The most common thing people say after leaving ReciMe lands somewhere like this: for how much you have to pay, I don't think it's worth it. If that's you, here's the direct answer: Peel is the best free ReciMe alternative for iPhone. The free tier covers unlimited recipe storage, unlimited web imports from any recipe site, meal planning, and grocery lists. No weekly import cap on web recipes. No account required to start.
Social media import from TikTok, Instagram, and YouTube is available on free with premium unlocking unlimited social imports. If you want to see how Peel fits into your overall meal planning setup, the full meal planning app guide covers what to look for and how different apps compare.
What Changed with ReciMe's Pricing
ReciMe started as a generous app. You could import recipes from websites, clip from TikTok and Instagram, and build a recipe box without a subscription. That's what made it popular.
The free tier has since been capped. Premium removes the cap at $59.99 per year.
After testing ReciMe and reading through the App Store reviews and Reddit threads, the feedback pattern is consistent. Complaints aren't usually about the app's design or features. "The reason I deleted the ReciMe app was cuz they started charging for imports" is a direct quote. That sentiment shows up constantly in r/Cooking and r/CookbookLovers discussions.
The frustration isn't really about the price. It's about the model change. If you signed up when imports were unlimited, hitting a cap mid-week feels like a different deal than what you agreed to.
Peel is free to download with no import cap on web recipes. Get Peel on the App Store →
What ReciMe Users Actually Want in a Replacement
Before picking a replacement, it helps to be clear about what you actually used.
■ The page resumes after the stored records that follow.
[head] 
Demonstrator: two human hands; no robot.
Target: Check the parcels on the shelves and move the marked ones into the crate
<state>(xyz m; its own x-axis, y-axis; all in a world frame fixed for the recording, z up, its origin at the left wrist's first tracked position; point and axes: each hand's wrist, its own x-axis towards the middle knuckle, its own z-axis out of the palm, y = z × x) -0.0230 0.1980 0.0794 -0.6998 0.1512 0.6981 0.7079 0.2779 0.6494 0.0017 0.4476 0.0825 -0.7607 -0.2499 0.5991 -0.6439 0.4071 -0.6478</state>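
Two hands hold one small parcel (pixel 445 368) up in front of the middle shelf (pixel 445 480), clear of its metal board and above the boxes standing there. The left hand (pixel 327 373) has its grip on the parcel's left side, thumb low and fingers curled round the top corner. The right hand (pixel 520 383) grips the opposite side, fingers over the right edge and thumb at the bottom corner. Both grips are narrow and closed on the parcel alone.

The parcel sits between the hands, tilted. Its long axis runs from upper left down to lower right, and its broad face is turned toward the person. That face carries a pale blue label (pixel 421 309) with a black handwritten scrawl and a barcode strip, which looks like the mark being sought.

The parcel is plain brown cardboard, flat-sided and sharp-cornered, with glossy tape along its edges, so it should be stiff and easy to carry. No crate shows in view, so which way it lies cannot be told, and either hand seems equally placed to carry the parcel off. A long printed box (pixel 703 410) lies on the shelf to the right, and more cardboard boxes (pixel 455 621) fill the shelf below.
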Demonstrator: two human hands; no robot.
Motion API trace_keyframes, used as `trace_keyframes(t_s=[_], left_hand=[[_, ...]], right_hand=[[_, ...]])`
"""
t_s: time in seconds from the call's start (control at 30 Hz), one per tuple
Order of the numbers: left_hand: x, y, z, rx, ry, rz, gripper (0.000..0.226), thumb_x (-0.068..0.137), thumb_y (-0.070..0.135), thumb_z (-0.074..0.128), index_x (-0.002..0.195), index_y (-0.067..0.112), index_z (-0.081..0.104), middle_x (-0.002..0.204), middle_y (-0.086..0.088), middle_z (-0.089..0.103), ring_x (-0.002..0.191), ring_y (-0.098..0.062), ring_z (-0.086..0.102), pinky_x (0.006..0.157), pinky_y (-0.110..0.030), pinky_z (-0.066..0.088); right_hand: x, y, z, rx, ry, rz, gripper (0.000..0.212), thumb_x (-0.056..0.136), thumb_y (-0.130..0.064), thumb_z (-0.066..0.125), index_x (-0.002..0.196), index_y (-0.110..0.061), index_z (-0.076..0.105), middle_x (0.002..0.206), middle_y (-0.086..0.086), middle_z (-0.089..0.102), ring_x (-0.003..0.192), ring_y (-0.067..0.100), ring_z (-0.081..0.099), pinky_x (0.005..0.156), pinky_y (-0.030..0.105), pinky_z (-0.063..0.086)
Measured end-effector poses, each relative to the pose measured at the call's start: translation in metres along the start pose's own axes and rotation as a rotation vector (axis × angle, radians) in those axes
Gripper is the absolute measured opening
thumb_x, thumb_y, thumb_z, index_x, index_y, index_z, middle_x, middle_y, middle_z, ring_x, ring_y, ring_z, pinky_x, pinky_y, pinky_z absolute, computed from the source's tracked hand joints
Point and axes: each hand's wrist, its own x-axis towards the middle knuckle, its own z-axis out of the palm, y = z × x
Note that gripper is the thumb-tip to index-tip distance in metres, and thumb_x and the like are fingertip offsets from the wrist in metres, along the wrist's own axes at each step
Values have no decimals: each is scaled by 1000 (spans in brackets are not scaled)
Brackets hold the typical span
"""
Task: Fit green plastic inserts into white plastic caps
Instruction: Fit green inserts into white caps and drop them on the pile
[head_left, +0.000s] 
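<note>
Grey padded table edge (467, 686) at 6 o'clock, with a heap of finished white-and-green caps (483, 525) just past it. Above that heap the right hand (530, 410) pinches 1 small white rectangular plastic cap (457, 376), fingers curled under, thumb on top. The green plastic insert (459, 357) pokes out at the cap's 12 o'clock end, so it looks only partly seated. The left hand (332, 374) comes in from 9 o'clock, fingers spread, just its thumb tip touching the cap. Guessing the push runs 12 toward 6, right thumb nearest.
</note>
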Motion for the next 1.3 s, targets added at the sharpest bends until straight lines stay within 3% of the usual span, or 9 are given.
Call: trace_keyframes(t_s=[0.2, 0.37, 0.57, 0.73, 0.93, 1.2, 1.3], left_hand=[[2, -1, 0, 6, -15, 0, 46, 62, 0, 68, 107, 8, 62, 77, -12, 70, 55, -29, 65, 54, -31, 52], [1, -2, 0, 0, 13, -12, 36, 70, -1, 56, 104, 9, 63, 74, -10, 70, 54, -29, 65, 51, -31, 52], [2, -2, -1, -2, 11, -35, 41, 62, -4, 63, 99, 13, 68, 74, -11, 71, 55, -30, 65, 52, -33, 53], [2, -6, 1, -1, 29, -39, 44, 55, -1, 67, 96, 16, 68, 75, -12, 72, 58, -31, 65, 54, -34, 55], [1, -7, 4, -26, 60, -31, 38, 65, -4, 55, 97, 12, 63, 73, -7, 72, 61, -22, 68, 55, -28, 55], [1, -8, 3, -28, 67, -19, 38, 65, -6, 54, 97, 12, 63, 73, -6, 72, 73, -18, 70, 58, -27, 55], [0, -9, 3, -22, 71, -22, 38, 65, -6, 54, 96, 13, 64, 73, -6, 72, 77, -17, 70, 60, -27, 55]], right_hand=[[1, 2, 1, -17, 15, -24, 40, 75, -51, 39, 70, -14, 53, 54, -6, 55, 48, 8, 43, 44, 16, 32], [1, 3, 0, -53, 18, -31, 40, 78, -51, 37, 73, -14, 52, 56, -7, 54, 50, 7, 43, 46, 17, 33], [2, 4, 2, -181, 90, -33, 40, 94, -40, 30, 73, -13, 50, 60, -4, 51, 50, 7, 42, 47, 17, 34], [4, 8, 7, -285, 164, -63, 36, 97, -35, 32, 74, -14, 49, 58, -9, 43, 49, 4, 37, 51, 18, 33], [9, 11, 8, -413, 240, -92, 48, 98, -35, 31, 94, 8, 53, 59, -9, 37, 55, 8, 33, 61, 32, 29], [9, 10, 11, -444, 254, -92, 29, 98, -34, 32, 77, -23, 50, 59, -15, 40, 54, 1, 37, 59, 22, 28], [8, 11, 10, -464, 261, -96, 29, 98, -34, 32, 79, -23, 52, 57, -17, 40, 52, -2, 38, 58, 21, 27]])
Most ReciMe users need three things: recipe saving from websites and social media, a grocery list that builds automatically from saved recipes, and some way to actually cook from the recipes you've saved without it requiring a rigid weekly schedule. A smaller group also used ReciMe's calorie and nutrition tracking.
Peel covers the first three completely. On nutrition tracking: getting macro data truly accurate is extremely difficult. It requires a complete nutritional database tied to exact ingredients, user-verified serving sizes, and constant maintenance as products change. We made a deliberate choice to focus entirely on what Peel does best — recipe management, flexible meal planning, and grocery lists — rather than build a nutrition feature that would be hard to trust. If macro tracking is important to your routine, Cronometer or MacroFactor are purpose-built for that and work well alongside Peel.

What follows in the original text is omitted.